Advertisement

Residents defend Arizona after immigration law

Share

Christie Vollmecke has one thing to say to people calling Arizona racist for passing the toughest law against illegal immigration in the nation: You don’t know what we’re going through.

There are constant reports on television of criminals smuggling migrants. Just Friday night, a sheriff’s deputy patrolling the desert was wounded in a shootout with suspected drug traffickers. Vollmecke says she is too scared to visit the southern part of the state anymore.

“I don’t think I’m racist; I don’t think the vast majority of us are racist,” the 57-year-old real estate agent said. “I just want to feel safe in my own state.”

Arizona’s law, signed by Republican Gov. Jan Brewer last month, makes it a state crime to lack immigration papers and requires police to determine whether people are in the country legally. It has sparked national calls for boycotts, protest marches across the country and biting cartoons that compare the state to Nazi Germany.

Chandler is the sort of comfortable, conservative suburb that politicians point to when they claim broad local support for the law — 70% of likely voters backed it in one statewide poll. Even here, though, there’s a wide range of opinions on the law’s merits.

Chandler is a prototypical Phoenix suburb: stucco subdivisions, golf courses, shopping centers and lots of palm and palo verde trees. Its crime rate is comparable to that of Redondo Beach. But residents say it’s more than just crime that causes them to be unhappy about illegal immigrants.

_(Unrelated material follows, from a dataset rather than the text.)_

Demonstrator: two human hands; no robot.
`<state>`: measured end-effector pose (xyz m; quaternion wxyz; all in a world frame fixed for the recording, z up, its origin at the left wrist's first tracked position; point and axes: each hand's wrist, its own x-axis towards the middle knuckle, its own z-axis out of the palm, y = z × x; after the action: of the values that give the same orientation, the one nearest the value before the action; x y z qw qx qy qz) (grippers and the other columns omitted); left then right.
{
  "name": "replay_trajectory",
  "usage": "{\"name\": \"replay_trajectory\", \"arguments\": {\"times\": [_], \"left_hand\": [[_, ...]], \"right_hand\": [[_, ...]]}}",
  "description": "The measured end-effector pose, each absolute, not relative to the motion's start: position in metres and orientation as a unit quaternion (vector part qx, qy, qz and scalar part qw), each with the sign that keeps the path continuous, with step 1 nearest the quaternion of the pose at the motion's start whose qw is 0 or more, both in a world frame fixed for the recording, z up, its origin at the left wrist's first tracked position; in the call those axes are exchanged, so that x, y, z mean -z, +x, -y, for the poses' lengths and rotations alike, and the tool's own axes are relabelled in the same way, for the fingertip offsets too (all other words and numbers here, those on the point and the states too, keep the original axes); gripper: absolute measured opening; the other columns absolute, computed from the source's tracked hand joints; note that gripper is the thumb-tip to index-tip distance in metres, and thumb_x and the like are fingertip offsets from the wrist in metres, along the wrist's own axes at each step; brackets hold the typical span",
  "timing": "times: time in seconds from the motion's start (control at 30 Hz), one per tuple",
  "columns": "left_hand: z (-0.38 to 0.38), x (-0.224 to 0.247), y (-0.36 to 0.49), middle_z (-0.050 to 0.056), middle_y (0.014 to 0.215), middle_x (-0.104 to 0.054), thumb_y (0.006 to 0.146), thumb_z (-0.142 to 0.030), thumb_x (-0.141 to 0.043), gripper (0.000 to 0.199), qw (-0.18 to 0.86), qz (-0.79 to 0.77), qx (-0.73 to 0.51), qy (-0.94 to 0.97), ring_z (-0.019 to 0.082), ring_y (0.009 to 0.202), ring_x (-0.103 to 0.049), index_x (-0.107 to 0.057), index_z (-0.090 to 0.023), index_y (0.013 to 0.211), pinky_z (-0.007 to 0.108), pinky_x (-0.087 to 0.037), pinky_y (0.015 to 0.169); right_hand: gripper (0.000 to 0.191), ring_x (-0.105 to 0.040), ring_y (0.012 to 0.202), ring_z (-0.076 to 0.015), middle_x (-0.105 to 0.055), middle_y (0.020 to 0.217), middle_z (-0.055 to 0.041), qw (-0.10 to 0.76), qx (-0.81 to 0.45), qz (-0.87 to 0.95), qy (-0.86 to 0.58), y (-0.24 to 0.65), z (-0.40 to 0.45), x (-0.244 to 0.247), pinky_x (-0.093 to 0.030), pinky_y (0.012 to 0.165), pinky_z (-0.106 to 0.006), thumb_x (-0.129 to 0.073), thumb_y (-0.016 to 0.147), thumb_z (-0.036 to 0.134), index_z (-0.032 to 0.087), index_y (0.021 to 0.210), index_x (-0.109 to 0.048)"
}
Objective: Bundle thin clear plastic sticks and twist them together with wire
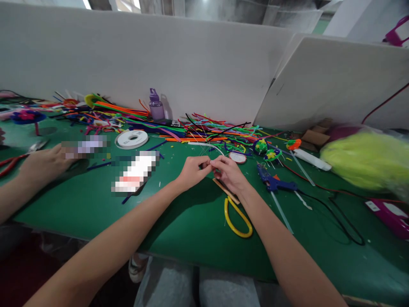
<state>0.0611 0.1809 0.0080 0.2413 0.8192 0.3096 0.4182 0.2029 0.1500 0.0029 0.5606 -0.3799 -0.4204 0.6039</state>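
My left hand (194,171) and my right hand (228,172) meet above the green table (179,230), fingertips pinched together. What they pinch is too small to make out. Just beyond my fingers a thin white strip (204,144) curves toward my right hand; whether it is held I cannot tell. Fine wires (200,143) fan out behind the hands. Beneath my right wrist lie a tan strip (226,190) and a yellow loop (238,232), both partly covered. A round white disc (237,157) rests beyond my right hand.
To the right lie a blue glue gun (275,182), glue sticks (281,212) and a yellow-green bag (361,160). Colourful pipe cleaners (118,111), a purple bottle (156,106) and a white spool (132,138) are farther back. At left, another person's hand (44,166) is near red-handled pliers (11,164).
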Motion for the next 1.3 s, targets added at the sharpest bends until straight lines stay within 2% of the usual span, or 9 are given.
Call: {"name": "replay_trajectory", "arguments": {"times": [0.13,0.37,0.53,0.67,0.77,0.9,1.1,1.3], "left_hand": [[-0.179,-0.008,0.061,-0.006,0.05,-0.04,0.079,-0.022,-0.05,0.028,0.224,-0.306,-0.429,0.819,0.006,0.051,-0.035,-0.043,-0.014,0.053,0.019,-0.028,0.051],[-0.18,-0.006,0.061,-0.004,0.05,-0.048,0.081,-0.024,-0.049,0.029,0.244,-0.305,-0.413,0.823,0.007,0.05,-0.041,-0.048,-0.014,0.054,0.019,-0.031,0.052],[-0.185,-0.008,0.059,-0.001,0.06,-0.057,0.08,-0.029,-0.052,0.022,0.339,-0.294,-0.379,0.809,0.009,0.056,-0.05,-0.06,-0.013,0.068,0.019,-0.037,0.054],[-0.185,-0.012,0.058,0.001,0.067,-0.06,0.079,-0.029,-0.054,0.018,0.438,-0.279,-0.384,0.763,0.011,0.06,-0.055,-0.062,-0.013,0.081,0.021,-0.044,0.059],[-0.185,-0.013,0.059,0.0,0.063,-0.058,0.079,-0.03,-0.055,0.017,0.453,-0.285,-0.4,0.744,0.011,0.058,-0.054,-0.061,-0.013,0.077,0.022,-0.045,0.058],[-0.187,-0.013,0.06,-0.001,0.057,-0.053,0.082,-0.036,-0.053,0.026,0.451,-0.301,-0.448,0.711,0.009,0.053,-0.051,-0.055,-0.014,0.067,0.02,-0.041,0.054],[-0.194,-0.01,0.06,-0.003,0.056,-0.051,0.082,-0.037,-0.055,0.023,0.503,-0.273,-0.48,0.665,0.008,0.05,-0.048,-0.055,-0.015,0.073,0.02,-0.039,0.051],[-0.195,-0.009,0.06,-0.002,0.056,-0.051,0.08,-0.036,-0.058,0.023,0.494,-0.272,-0.503,0.655,0.008,0.051,-0.048,-0.058,-0.015,0.073,0.021,-0.039,0.051]], "right_hand": [[0.023,-0.045,0.054,-0.0073,-0.051,0.06,0.0052,0.59,-0.583,0.408,-0.381,0.197,-0.149,-0.003,-0.029,0.042,-0.02,-0.073,0.062,0.029,0.017,0.062,-0.054],[0.024,-0.044,0.051,-0.0067,-0.05,0.057,0.0061,0.593,-0.581,0.407,-0.381,0.196,-0.147,-0.006,-0.027,0.041,-0.02,-0.073,0.062,0.027,0.017,0.06,-0.051],[0.019,-0.046,0.053,-0.007,-0.053,0.06,0.0043,0.557,-0.596,0.425,-0.392,0.209,-0.15,-0.009,-0.028,0.042,-0.019,-0.072,0.065,0.027,0.017,0.066,-0.056],[0.018,-0.047,0.056,-0.0073,-0.054,0.061,0.003,0.558,-0.59,0.425,-0.398,0.215,-0.153,-0.007,-0.029,0.044,-0.019,-0.072,0.065,0.029,0.016,0.071,-0.061],[0.018,-0.047,0.056,-0.0071,-0.054,0.061,0.0031,0.56,-0.598,0.412,-0.398,0.215,-0.153,-0.007,-0.029,0.045,-0.019,-0.072,0.065,0.029,0.016,0.071,-0.062],[0.018,-0.047,0.055,-0.0067,-0.054,0.063,0.003,0.536,-0.623,0.415,-0.39,0.211,-0.15,-0.008,-0.027,0.044,-0.019,-0.071,0.066,0.03,0.016,0.071,-0.061],[0.021,-0.05,0.058,-0.0075,-0.058,0.07,0.0,0.496,-0.651,0.424,-0.388,0.21,-0.147,-0.01,-0.028,0.044,-0.019,-0.067,0.071,0.035,0.017,0.078,-0.062],[0.022,-0.05,0.057,-0.0078,-0.058,0.07,-0.0006,0.509,-0.636,0.423,-0.397,0.211,-0.149,-0.009,-0.028,0.044,-0.02,-0.066,0.071,0.037,0.017,0.08,-0.065]]}}
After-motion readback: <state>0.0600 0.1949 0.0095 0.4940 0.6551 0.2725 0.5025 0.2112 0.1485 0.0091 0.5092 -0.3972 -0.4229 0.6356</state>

Jessica Lonkard, 30, noted that developers were trying to sell new condominiums in the town’s faded downtown. “They have 50 day laborers on every street corner every day,” she said. “How are they going to sell those?”

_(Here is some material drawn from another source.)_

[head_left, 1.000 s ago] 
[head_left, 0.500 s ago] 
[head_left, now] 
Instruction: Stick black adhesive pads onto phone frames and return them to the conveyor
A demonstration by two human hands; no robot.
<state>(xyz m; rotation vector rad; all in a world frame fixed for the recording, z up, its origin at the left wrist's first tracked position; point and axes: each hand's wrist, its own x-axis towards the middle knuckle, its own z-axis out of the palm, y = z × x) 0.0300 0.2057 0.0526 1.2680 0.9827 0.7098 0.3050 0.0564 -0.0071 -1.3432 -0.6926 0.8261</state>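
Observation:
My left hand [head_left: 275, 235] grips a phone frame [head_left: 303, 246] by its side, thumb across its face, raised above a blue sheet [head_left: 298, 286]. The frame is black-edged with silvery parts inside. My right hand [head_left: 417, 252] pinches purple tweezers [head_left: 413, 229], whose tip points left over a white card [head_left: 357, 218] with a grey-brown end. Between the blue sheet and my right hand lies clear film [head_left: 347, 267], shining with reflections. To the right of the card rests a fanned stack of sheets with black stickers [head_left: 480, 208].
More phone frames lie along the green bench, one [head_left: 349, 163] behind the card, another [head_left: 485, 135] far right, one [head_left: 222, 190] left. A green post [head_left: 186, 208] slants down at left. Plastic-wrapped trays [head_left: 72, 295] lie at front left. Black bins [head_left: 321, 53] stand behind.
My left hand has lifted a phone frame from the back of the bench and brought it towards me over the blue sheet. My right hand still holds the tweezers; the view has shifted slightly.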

Her husband, Nick, added that the law may be “a little drastic,” but said it could allow authorities to go round up day laborers at, say, the local Home Depot without bothering Latinos who are citizens.

“I don’t like racial profiling,” said Nick, 30. Then he paused. “I guess I do.” He concluded: “Something’s got to be done.”

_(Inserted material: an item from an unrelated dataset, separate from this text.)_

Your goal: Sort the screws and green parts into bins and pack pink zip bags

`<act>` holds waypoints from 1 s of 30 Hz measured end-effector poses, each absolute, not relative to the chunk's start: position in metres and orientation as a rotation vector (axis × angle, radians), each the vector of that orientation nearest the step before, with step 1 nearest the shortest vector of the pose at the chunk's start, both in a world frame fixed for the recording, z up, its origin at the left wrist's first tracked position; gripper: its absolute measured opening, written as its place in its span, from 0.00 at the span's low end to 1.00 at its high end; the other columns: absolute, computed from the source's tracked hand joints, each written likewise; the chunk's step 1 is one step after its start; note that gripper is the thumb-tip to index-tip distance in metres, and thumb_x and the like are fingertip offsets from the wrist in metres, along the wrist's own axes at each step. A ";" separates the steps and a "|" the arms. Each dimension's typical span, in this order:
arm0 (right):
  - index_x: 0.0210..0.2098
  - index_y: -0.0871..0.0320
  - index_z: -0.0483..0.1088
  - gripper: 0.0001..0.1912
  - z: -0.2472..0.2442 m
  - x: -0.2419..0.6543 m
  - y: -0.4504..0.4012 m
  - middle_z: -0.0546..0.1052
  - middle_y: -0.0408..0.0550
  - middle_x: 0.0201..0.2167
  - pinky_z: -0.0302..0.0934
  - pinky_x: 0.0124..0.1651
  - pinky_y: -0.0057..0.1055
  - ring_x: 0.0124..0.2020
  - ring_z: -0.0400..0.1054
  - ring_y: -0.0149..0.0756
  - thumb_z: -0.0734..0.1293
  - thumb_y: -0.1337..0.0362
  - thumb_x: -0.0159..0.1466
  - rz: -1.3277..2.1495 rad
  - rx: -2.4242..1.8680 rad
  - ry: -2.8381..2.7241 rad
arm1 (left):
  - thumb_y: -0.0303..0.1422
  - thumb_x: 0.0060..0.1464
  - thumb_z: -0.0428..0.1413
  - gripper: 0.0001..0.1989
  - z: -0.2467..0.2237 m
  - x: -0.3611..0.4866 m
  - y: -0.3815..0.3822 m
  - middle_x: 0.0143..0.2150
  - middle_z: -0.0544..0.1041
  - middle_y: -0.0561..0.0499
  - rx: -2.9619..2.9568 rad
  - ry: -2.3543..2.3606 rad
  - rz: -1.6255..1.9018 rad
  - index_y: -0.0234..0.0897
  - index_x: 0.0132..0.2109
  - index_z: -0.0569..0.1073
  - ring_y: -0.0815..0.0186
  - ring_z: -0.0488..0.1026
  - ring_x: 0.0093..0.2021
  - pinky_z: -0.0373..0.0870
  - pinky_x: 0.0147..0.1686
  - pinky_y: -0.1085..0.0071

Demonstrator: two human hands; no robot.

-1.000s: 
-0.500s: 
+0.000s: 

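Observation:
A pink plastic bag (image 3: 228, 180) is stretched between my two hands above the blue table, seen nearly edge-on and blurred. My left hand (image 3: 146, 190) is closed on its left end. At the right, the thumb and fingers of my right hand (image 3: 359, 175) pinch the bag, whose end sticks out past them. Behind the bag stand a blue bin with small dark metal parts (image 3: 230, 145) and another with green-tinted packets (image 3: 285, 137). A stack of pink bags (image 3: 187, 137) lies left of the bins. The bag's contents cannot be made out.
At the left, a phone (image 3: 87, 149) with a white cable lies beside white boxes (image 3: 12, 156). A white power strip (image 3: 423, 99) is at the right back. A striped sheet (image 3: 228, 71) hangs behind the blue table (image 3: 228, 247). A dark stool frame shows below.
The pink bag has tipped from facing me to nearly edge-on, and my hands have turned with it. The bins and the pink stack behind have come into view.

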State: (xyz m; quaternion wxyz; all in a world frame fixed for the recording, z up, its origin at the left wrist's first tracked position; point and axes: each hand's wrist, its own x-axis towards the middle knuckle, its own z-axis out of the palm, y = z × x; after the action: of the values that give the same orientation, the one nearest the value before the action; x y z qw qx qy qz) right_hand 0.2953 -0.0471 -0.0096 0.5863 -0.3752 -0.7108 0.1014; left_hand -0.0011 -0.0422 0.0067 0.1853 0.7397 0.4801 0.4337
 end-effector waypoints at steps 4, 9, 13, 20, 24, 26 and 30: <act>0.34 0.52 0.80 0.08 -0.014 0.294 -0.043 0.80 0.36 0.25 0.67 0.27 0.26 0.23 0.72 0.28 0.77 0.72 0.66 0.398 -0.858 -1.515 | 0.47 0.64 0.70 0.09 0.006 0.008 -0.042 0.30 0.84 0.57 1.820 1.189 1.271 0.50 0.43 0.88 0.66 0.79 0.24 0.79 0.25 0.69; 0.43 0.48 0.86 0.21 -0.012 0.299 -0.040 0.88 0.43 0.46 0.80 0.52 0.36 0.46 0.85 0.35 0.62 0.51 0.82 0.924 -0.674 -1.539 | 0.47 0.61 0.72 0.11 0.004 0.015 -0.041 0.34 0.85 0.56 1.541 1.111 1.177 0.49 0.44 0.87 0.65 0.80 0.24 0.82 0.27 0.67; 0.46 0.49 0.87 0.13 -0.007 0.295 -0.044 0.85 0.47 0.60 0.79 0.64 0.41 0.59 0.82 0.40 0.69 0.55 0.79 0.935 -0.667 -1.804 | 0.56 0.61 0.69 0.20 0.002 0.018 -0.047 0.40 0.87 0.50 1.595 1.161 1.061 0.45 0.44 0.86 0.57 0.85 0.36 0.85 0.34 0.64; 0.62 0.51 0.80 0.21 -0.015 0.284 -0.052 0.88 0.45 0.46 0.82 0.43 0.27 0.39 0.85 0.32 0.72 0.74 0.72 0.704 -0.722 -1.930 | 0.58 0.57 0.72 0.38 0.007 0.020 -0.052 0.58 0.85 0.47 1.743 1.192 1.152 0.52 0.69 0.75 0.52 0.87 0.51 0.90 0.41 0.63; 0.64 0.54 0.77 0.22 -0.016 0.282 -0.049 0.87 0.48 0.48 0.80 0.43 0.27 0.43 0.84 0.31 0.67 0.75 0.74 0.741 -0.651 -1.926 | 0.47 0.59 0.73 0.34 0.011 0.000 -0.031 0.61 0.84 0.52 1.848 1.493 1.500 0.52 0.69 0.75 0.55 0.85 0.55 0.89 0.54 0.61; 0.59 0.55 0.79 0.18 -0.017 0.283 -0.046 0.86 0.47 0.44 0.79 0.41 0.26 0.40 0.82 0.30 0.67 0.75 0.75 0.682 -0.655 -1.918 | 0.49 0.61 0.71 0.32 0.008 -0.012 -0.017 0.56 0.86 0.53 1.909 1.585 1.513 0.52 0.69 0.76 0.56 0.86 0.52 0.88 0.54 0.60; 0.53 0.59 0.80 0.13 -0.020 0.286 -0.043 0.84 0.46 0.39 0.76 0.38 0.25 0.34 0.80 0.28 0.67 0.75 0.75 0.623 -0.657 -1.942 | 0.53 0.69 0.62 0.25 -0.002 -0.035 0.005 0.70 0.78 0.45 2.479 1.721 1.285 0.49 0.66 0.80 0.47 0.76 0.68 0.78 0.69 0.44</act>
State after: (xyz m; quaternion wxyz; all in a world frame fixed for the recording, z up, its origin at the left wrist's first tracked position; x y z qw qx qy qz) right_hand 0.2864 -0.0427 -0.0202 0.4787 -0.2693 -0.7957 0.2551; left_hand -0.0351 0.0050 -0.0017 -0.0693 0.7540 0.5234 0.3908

David Padilla used those exact same words to describe his thoughts on the immigration mess. But the 47-year-old garbage collector and U.S. citizen fears police will now be focused on Latinos like himself.

“I don’t want to have to carry around my passport,” he said. “[But] something’s got to be done; you can’t have people just running back and forth across the border.”

Arizona became the most popular illegal crossing point in the nation in the late 1990s, after increased security on the California border drove migrants east. Crime has steadily dropped here despite that influx, but the routes used by illegal immigrants looking for work are also used by drug smugglers. Despite the numbers showing the state is becoming safer, many Arizonans think crime is on the rise.

Stephanie De La Ossa, 36, grew up near the border in southern Arizona, and remembers how eerie it was to have strangers running through the yard, speaking another language. She’s married to a Latino man and said those who accuse Arizona of racism are wrong.

“A lot of people haven’t lived in this state,” she said of the critics. “They’re making it into a race issue, but for the normal, law-abiding citizen it’s not.”

Local critics and supporters of the law agree on at least one point: The rest of the country needs to stop hating on Arizona.

“I feel sad for Arizona. We’re always looked on as cowboy and backward,” said Malcolm Hartnell, 59, a teacher who opposes the law. His son-in-law, of Filipino descent, is constantly pulled over by law enforcement officers who are trying to find illegal immigrants. “But Arizona is really a great place to live,” he added.

Gjergj Mihilli, 59, owns Mama Mia, a shop at the southern edge of Chandler’s downtown that caters to Latino immigrants. He argues that the immigrant influx has been good for the city’s economy and safety. “When Ronald Reagan was president, he gave amnesty to 10 million Mexicans,” said Mihilli, an immigrant from Italy. “The colors of the flag of this country did not change.”

He too is dismayed by the reaction of the country to Arizona’s new law — but only because he fears the backlash will devastate the economy. He cited a Chicago friend who called him after the law was passed and asked, “What’s going on in Arizona?”

It was more than a bout of friendly ribbing. The man is in the hotel industry and was looking to open new locations in the state. He has since decided that the atmosphere is too toxic for that.